In Akerlof and Kranton's identity economics framework, a person's utility depends on...
AOnly their own material consumption, as in standard theory
BTheir own material consumption, their social category, the prescriptions (norms) associated with that category, and the deviation between their actual behavior and those prescriptions
CHow much they earn relative to others in their social group
DTheir position in a social hierarchy determined by wealth alone
The identity utility function has three components beyond standard material payoffs: (1) the person's social category assignment, (2) the prescriptions — behavioral norms that define what members of each category should do, and (3) identity utility that increases with conformity to prescriptions and decreases with deviation. A man who becomes a nurse may earn a good salary (high material utility) but suffer identity disutility if his social category prescribes that men should not do 'women's work.' This framework explains why people forgo material gains to maintain identity consistency.
Question 2 True / False
Identity economics predicts that increasing financial incentives will always overcome identity-based resistance to behavioral change.
TTrue
FFalse
Answer: False
Identity utility can be strong enough to offset substantial material incentives. If conforming to group norms (e.g., not 'acting white' in certain peer groups, or maintaining masculine identity by avoiding female-coded work) provides enough identity utility, no feasible material incentive will change behavior. Moreover, explicit incentives can sometimes backfire by making the identity violation more salient — paying a man extra to take a nursing job may highlight rather than resolve the identity conflict. The model predicts that interventions targeting identity (changing which social category feels relevant, or shifting the prescriptions associated with a category) can be more effective than financial incentives alone.
Question 3 Short Answer
How does identity economics explain occupational segregation by gender beyond the standard discrimination and human capital explanations?
Think about your answer, then reveal below.

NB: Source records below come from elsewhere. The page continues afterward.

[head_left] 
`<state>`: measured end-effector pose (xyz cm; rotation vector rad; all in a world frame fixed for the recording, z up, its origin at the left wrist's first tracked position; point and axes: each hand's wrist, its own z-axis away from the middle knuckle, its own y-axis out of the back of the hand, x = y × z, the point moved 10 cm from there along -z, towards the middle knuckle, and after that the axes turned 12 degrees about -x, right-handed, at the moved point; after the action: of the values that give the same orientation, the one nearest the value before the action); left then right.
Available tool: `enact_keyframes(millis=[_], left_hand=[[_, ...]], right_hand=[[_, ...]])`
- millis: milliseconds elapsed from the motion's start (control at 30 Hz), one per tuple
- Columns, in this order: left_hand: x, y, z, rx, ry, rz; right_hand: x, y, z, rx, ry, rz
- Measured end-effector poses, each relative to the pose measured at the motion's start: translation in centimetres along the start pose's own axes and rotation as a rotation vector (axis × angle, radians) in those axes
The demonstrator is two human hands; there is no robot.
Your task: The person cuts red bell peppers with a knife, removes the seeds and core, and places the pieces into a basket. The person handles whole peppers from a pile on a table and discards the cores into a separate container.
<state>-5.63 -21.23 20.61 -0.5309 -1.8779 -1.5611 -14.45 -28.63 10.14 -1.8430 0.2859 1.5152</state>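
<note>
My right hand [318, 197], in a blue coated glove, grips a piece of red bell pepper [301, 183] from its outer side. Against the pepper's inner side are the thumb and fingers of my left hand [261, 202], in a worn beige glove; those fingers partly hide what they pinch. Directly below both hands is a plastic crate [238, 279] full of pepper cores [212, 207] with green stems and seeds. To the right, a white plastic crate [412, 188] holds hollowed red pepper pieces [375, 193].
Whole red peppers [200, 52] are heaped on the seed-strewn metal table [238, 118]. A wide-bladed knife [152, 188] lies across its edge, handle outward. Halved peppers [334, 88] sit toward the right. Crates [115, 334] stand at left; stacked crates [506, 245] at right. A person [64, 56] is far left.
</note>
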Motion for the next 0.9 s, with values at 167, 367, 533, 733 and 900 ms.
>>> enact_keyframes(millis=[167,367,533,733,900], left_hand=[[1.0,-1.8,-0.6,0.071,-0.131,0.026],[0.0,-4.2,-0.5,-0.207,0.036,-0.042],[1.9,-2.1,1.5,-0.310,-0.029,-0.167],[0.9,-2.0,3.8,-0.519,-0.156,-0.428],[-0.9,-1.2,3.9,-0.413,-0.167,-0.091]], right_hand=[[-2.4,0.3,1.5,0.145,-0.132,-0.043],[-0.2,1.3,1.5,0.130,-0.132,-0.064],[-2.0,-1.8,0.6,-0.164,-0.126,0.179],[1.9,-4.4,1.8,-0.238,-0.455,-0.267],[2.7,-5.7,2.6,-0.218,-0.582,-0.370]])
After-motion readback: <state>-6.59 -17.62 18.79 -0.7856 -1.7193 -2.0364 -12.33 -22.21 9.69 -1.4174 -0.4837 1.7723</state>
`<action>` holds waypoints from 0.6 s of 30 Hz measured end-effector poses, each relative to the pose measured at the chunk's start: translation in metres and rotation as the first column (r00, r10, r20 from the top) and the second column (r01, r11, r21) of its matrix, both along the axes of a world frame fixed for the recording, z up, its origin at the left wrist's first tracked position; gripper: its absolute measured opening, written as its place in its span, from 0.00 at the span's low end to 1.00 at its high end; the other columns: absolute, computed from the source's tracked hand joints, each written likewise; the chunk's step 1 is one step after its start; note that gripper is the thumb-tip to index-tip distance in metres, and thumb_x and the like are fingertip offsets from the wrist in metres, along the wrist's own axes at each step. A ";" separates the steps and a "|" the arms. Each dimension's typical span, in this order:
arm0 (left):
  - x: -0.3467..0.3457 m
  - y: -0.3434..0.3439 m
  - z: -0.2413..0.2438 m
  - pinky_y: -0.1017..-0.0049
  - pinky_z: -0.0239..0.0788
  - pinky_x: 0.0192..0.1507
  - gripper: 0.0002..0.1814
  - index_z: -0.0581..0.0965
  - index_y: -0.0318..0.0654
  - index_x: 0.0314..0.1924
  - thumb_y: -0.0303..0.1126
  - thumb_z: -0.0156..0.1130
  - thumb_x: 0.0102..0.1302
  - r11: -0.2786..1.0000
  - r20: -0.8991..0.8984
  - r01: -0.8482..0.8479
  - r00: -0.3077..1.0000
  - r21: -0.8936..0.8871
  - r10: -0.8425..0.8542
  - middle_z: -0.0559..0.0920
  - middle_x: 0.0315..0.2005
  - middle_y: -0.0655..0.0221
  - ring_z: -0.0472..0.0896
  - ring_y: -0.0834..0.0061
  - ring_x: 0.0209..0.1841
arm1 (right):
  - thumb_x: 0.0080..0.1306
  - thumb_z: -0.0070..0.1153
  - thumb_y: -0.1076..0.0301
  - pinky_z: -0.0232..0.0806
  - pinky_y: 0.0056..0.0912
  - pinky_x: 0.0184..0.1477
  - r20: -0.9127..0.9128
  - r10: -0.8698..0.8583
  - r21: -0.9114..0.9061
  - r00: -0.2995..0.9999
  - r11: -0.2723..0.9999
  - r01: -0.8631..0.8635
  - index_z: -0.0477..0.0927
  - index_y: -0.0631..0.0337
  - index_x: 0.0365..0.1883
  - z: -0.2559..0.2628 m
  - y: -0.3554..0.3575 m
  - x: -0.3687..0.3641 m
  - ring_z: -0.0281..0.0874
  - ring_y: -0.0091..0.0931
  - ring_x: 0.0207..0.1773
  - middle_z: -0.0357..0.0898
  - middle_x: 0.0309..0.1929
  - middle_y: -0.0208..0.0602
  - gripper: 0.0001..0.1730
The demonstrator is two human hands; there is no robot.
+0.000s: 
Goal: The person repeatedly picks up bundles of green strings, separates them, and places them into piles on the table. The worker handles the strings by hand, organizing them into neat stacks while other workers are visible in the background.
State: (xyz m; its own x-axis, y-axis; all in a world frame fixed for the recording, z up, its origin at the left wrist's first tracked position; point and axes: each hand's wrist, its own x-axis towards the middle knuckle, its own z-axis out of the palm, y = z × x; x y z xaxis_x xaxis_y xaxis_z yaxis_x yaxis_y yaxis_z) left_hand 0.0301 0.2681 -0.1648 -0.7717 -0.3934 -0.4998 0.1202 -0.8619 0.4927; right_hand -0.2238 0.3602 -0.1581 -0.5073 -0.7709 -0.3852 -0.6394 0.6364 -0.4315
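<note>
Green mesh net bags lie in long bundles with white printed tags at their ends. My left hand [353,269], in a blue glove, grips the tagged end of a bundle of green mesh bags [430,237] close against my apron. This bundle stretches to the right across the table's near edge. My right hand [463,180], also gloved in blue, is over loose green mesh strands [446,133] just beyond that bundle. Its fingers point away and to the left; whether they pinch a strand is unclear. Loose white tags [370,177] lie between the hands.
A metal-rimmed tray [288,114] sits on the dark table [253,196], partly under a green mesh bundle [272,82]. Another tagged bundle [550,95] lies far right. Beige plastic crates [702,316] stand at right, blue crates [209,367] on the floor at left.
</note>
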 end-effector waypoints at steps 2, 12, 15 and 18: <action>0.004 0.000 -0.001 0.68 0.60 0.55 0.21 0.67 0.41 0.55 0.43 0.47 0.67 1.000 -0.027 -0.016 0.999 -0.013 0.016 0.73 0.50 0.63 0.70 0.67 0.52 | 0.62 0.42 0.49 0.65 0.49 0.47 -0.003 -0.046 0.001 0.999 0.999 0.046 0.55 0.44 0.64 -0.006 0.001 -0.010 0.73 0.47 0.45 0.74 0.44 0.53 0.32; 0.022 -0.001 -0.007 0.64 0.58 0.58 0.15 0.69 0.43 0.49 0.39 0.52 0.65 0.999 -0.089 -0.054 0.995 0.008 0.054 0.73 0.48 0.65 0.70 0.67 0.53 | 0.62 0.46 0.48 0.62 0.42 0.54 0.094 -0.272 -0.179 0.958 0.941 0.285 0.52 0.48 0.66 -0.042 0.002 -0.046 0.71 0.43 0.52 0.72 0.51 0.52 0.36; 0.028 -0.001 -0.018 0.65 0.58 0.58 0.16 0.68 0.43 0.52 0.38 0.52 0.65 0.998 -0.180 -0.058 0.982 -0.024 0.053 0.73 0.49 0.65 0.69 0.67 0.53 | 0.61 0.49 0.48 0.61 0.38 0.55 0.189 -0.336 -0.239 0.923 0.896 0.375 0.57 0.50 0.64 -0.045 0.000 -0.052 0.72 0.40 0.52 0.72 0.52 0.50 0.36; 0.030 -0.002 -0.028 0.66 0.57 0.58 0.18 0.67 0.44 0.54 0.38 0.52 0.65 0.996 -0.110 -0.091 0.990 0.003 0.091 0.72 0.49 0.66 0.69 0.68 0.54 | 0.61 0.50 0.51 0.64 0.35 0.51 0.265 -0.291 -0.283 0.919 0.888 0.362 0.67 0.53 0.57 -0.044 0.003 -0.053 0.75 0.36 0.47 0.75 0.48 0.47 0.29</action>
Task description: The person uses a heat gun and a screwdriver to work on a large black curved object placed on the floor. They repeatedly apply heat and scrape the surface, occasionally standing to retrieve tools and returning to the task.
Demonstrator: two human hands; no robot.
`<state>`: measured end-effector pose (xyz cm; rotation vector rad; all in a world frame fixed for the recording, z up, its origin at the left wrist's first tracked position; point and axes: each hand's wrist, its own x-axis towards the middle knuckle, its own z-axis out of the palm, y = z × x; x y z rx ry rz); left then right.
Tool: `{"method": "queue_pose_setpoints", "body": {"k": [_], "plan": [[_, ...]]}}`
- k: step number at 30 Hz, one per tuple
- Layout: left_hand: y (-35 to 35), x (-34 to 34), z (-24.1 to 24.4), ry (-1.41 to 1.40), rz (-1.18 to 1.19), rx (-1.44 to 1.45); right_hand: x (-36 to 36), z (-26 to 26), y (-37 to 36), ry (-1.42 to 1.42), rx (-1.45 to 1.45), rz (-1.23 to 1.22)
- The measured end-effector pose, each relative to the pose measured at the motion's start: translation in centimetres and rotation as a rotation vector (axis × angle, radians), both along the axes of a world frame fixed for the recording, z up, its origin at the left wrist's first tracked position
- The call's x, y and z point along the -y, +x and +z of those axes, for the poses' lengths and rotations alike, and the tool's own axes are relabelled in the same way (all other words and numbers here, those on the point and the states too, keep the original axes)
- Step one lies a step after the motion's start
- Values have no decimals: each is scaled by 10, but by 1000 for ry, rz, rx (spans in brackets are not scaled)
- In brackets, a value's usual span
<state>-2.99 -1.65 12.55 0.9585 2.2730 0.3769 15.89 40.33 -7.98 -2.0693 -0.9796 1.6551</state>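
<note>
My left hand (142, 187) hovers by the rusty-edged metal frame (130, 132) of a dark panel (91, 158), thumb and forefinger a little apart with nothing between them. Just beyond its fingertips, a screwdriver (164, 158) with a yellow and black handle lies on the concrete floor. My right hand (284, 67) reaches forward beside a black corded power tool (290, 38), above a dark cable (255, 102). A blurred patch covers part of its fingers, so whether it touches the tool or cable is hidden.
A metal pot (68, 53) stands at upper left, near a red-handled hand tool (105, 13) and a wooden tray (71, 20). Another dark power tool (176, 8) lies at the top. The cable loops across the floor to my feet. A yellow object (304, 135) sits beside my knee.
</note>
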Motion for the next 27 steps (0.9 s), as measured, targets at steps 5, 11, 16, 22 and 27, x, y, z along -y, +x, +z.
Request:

Model answer: Standard explanations attribute occupational segregation to employer discrimination (demand-side) or differences in human capital accumulation (supply-side). Identity economics adds a third mechanism: workers self-select out of occupations that conflict with their gender identity, even absent discrimination or skill differences. If social norms prescribe that certain jobs are 'for men' or 'for women,' entering a cross-typed occupation imposes identity disutility — a psychological cost from violating category prescriptions. This explains why segregation persists even when explicit discrimination is reduced and women have equal education: the identity costs of entering male-dominated fields (and vice versa) remain. It also explains why desegregation often requires changing norms (what 'women do') rather than just removing barriers.
Akerlof and Kranton formalize this by showing that in equilibrium, workers sort into gender-typed occupations even when firms are non-discriminatory and workers have identical skills. The identity payoff from conforming to prescriptions supplements wages in gender-typical occupations and subtracts from wages in cross-typed occupations, producing segregation as a rational response to identity incentives. Policy implications include the importance of role models (who shift prescriptions by demonstrating that crossing category boundaries is normatively acceptable) and the potentially self-reinforcing nature of segregation (fewer women in engineering makes engineering feel more 'male,' increasing identity costs for women who consider entering).